• **RECORDS SUPPLIED**

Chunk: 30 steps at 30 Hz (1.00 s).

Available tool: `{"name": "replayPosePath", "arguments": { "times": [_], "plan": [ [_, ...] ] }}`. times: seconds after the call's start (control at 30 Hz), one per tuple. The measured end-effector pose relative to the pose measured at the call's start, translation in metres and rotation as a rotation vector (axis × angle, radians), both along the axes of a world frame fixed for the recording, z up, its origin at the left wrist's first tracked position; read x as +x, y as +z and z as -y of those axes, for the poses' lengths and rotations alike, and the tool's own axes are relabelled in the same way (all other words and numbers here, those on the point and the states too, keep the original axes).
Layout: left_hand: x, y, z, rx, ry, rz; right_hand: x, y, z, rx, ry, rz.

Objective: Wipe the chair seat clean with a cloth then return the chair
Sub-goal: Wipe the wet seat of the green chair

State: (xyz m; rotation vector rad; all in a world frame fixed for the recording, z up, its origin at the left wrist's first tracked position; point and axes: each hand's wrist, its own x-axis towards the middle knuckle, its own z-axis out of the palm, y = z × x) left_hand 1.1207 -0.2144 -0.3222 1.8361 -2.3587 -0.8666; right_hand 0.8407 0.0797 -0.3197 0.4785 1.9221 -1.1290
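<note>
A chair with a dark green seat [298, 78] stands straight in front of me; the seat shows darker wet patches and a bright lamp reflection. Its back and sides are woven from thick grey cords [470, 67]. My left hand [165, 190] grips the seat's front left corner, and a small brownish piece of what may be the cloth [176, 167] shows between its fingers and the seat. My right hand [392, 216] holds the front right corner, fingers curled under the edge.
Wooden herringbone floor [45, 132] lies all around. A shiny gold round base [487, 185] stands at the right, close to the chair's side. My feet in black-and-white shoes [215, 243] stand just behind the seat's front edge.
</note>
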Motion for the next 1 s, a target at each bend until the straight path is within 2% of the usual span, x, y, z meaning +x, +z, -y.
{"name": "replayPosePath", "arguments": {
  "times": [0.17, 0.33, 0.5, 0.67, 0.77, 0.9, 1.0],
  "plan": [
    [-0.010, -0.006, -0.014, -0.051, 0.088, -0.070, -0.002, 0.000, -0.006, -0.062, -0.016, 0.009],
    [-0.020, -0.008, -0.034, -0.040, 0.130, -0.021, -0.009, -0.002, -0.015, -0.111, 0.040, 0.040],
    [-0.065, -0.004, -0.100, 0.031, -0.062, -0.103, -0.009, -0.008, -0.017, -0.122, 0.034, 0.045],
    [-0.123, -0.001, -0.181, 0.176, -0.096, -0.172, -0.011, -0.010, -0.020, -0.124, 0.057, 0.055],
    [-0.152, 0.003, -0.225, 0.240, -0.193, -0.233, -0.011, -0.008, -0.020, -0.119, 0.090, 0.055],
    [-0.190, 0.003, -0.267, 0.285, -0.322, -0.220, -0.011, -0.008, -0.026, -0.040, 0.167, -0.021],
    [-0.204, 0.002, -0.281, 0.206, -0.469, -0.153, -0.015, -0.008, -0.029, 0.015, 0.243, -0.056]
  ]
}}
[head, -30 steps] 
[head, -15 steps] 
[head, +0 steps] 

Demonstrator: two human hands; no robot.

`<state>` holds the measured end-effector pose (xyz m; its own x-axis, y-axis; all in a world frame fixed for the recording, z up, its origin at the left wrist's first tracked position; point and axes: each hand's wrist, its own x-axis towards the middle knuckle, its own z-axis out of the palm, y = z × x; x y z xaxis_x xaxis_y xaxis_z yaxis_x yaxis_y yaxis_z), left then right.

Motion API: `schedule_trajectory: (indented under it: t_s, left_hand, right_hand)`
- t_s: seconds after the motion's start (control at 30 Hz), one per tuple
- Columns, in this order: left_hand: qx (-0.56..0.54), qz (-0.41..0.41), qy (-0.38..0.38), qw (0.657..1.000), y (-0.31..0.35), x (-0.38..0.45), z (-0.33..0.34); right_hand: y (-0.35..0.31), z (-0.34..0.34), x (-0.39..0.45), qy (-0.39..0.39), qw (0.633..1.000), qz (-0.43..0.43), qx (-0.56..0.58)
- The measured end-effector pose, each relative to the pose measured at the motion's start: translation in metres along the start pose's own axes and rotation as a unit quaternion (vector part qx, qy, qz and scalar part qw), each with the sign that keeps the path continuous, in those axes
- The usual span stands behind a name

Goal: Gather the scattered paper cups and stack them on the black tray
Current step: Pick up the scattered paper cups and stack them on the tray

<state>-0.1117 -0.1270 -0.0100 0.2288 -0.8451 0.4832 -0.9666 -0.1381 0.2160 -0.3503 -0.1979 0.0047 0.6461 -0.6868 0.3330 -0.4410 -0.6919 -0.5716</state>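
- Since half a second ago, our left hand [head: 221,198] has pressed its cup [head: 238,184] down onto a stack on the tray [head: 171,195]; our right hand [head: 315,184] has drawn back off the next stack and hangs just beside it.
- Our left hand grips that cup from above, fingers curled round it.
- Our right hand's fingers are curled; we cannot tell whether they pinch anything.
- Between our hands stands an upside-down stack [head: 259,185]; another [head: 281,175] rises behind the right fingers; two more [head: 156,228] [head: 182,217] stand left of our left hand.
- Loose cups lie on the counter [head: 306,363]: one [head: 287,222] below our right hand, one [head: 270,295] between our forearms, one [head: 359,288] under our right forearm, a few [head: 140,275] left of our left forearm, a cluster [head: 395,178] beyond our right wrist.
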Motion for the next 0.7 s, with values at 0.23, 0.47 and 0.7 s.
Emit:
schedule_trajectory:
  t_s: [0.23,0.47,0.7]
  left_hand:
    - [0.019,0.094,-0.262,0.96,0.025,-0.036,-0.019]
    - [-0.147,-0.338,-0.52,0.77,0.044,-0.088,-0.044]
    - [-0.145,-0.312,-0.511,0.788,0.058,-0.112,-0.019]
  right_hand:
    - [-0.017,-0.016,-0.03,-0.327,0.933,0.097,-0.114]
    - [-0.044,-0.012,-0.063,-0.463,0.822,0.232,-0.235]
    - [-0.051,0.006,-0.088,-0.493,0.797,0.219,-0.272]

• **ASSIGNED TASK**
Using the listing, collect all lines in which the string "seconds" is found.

• **TASK RESPONSE**
Available tool: `{"name": "replayPosePath", "arguments": { "times": [_], "plan": [ [_, ...] ] }}`. times: seconds after the call's start (control at 30 Hz), one per tuple. The measured end-effector pose relative to the pose measured at the call's start, translation in metres and rotation as a rotation vector (axis × angle, radians), both along the axes of a world frame fixed for the recording, z up, its origin at the left wrist's first tracked position; read x as +x, y as +z and z as -y of those axes, for the poses' lengths and rotations alike, and the tool's own axes are relabelled in the same way (all other words and numbers here, those on the point and the states too, keep the original axes).
- t_s: seconds after the motion's start (control at 30 Hz), one per tuple

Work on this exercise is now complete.